The owner is the pioneer of online EMS education. She is known to put out quality education.


----------



## krtemt (Aug 31, 2012)

I am currently enrolled in their EMT-B thru Paramedic course. I am finishing the EMT-B portion up and I am starting the AEMT course. The instructors are awesome. They have 2 instructors for EMT-B, and two instructors for AEMT & Paramedic. The instructor I had for my EMT-B not only taught for Percomonline but she worked as a Paramedic for a county agency. The program director, Ms. Dinsmore, is very helpful on getting you to accomplish you goals, what ever they may be. I started the EMT course in Feb and its supposed to be completed within 6 months, thats including you hospital and ambulance rotation. With my current job, it didnt happen. I dont think I will be able to take the NREMT exam till the end of October, beginning of November. They understand that things come up and are working with me.

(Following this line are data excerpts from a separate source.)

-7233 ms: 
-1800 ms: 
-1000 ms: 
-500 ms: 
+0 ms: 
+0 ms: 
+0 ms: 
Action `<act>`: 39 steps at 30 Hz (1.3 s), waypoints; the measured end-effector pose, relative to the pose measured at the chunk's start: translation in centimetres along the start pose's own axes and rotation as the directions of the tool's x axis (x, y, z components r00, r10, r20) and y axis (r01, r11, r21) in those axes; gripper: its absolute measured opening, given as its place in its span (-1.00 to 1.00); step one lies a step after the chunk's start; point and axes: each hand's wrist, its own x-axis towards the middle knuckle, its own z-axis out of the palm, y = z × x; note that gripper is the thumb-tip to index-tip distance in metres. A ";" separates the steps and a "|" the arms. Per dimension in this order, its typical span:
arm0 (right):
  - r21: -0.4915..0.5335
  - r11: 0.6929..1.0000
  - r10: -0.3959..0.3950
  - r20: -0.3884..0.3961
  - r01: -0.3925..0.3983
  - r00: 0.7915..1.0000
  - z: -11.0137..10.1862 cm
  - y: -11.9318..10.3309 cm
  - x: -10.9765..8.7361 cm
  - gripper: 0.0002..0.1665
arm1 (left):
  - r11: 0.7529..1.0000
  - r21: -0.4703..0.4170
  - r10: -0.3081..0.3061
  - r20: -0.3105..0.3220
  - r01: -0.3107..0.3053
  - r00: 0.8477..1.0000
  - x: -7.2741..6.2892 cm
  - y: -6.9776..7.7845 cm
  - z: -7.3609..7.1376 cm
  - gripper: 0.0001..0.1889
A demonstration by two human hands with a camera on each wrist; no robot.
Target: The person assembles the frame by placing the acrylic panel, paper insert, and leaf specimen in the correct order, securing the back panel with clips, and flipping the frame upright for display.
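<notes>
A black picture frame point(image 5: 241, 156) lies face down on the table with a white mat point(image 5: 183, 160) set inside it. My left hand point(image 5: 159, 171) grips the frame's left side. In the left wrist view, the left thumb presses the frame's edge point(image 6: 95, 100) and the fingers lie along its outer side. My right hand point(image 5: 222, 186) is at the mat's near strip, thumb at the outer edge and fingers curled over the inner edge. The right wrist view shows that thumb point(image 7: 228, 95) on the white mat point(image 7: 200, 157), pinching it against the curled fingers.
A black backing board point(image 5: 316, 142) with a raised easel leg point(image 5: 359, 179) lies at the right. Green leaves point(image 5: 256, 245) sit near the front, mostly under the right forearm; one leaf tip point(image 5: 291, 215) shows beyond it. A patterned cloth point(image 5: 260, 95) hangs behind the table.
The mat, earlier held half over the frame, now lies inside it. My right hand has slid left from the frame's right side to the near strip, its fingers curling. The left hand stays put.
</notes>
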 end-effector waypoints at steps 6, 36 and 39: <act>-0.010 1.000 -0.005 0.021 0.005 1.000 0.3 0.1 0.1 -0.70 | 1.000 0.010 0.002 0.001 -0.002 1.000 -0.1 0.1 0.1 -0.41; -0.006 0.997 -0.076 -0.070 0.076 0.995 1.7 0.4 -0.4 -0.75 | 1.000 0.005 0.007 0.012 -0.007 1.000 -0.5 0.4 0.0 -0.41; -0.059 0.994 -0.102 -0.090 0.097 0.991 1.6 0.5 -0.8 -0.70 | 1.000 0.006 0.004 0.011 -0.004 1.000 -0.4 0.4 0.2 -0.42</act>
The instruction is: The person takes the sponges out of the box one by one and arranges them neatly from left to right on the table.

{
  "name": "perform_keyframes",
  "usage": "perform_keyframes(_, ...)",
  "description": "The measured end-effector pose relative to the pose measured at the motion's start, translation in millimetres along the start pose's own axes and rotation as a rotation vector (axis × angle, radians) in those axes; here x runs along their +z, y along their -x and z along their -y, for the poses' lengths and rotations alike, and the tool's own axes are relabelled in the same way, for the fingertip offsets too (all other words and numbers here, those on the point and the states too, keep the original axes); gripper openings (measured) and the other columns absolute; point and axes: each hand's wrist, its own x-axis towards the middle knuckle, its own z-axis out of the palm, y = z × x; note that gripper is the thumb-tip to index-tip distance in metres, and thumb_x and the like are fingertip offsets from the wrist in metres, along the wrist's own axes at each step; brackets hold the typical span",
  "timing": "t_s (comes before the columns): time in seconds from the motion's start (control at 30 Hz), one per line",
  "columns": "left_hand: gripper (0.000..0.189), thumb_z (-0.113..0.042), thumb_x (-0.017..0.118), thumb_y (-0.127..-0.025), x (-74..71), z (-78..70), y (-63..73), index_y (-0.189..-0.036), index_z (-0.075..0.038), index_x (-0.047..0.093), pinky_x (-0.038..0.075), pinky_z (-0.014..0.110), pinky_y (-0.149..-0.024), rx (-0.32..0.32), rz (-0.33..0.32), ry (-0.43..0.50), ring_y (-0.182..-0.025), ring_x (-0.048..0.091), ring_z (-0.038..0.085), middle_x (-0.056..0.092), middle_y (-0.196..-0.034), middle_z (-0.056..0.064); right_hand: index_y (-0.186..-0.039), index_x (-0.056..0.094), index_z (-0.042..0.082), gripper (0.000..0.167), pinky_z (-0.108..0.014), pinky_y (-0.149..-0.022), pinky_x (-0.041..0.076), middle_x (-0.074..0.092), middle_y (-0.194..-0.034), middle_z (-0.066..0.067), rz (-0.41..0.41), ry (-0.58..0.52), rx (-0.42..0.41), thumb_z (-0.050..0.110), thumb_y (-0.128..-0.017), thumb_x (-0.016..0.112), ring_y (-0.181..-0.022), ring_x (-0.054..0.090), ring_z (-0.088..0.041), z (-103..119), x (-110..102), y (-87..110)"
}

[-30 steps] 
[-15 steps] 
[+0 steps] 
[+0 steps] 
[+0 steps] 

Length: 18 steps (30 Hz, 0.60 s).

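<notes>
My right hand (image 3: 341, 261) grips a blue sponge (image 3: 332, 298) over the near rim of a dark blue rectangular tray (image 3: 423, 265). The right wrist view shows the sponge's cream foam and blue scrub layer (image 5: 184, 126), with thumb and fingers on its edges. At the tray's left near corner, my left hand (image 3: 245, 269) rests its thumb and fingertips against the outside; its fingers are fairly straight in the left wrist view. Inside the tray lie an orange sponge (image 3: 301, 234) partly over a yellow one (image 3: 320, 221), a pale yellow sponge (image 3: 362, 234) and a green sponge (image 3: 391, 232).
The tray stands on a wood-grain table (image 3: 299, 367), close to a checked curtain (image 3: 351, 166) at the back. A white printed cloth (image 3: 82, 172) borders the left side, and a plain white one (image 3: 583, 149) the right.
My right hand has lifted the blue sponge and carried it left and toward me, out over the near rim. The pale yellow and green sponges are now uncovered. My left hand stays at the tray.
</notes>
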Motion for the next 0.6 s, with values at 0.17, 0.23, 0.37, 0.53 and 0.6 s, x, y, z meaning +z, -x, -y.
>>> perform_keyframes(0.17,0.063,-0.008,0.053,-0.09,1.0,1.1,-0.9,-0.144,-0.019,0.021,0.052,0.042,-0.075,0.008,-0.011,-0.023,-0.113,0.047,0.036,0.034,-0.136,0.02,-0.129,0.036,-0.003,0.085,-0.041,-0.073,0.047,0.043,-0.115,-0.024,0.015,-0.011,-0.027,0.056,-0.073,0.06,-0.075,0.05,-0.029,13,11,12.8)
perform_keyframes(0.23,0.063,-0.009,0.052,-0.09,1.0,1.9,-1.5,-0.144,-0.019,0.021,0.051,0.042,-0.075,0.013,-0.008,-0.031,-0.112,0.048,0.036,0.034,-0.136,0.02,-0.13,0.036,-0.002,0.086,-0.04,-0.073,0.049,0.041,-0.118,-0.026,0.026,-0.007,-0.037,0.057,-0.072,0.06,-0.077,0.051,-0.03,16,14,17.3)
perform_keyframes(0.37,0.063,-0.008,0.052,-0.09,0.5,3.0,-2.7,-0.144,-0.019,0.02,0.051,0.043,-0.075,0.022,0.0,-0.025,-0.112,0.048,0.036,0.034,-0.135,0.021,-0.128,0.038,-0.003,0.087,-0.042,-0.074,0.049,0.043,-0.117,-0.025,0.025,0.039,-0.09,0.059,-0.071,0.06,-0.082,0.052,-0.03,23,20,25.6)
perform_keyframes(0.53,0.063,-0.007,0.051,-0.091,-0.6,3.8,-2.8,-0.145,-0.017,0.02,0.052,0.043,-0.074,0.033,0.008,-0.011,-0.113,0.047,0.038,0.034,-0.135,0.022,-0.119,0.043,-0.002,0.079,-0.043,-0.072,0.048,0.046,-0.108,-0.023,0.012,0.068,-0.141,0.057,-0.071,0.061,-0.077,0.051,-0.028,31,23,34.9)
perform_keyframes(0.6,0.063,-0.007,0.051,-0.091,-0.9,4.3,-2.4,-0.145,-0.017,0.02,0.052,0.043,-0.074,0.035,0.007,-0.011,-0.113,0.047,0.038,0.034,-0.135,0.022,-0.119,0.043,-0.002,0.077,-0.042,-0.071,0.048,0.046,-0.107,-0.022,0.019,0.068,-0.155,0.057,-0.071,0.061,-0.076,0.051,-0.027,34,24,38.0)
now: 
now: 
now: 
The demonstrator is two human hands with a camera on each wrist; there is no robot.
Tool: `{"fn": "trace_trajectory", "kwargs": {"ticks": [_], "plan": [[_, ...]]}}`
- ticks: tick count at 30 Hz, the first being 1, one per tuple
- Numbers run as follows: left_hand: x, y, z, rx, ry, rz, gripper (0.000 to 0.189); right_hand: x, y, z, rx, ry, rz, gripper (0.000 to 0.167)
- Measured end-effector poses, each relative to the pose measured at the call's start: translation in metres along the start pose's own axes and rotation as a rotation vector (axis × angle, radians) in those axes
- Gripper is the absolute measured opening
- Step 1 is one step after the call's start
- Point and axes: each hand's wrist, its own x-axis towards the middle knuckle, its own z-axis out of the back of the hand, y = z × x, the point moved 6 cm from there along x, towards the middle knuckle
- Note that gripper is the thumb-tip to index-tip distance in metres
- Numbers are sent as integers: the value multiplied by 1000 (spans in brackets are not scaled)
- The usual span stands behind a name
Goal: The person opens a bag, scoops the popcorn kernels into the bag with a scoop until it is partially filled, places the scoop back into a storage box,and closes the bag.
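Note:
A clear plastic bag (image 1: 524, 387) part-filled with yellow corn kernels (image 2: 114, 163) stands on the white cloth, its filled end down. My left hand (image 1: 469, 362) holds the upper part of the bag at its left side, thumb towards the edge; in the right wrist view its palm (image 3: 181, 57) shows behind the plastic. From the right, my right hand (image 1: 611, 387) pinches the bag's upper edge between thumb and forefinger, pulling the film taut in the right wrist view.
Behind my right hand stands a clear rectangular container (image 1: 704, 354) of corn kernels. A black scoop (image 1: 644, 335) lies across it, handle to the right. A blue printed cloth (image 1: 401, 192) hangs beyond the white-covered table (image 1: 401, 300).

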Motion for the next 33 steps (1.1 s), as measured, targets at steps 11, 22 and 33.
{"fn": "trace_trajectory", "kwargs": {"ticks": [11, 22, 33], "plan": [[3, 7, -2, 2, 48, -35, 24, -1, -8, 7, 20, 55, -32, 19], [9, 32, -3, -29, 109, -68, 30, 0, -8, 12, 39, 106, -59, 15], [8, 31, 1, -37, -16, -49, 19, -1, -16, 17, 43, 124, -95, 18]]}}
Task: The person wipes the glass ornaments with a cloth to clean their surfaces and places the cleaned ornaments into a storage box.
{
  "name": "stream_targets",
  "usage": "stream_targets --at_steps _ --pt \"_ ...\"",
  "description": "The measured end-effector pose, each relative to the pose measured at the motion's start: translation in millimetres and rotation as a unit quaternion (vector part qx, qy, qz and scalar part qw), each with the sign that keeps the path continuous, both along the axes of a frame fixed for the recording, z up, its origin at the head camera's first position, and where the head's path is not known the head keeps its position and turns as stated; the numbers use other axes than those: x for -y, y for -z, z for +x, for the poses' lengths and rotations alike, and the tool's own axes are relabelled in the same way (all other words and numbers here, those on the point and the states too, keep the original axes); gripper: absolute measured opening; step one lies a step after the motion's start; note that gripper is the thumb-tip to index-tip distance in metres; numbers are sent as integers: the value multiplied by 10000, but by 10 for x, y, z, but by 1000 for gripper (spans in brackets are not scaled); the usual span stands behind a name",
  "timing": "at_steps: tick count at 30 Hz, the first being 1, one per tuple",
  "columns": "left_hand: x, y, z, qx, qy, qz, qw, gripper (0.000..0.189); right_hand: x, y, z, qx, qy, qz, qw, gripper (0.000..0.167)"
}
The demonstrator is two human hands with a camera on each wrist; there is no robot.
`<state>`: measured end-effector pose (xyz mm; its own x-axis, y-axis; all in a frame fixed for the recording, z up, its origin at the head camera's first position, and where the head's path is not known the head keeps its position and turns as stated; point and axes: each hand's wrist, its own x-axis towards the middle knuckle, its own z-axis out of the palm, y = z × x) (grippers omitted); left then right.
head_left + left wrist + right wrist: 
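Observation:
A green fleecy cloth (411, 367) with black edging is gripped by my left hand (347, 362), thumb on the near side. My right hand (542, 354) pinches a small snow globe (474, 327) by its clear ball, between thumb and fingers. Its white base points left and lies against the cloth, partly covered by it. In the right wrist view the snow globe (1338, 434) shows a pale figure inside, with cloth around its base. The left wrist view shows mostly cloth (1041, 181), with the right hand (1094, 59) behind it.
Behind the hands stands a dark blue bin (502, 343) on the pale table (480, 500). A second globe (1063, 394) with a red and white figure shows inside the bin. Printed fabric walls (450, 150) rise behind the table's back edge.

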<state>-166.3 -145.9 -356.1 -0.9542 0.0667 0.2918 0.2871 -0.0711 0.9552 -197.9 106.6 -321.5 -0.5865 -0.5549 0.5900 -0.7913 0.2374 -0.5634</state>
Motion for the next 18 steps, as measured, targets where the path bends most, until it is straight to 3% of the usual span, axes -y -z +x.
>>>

There are two downsides to the program. The first one is that there is no financial aid. If you want to take any of their course you have to pay out of pocket for them. They do have a payment plan option available. Oh and if you happen to miss a payment, call them, dont wait for them to call you. If you are up front and honest with them then they are more willing to work with you.

The second downside is that you really dont get all that much hands on experience with this type of course format. For the EMT course you have to do the online lecture portion, watch their videos on the skills they provide you, and then after you pass your final exam then you can rsvp for a 3 day exit skill session.

Now for the good. The suggested rate for the EMT student is for the student to study 2.5 chapters a week. 7 days for 2 and a half chapters. You need to maintain and 80 percent in the class, not hard to do. You have 4 research exams. They are open book, open computer. Plus you have about 6 homework assignments that you have to do. If you study like they tell you to, and honestly put in your time and effort on the research exams and the homework assignments then you will pass the final exam no problem. 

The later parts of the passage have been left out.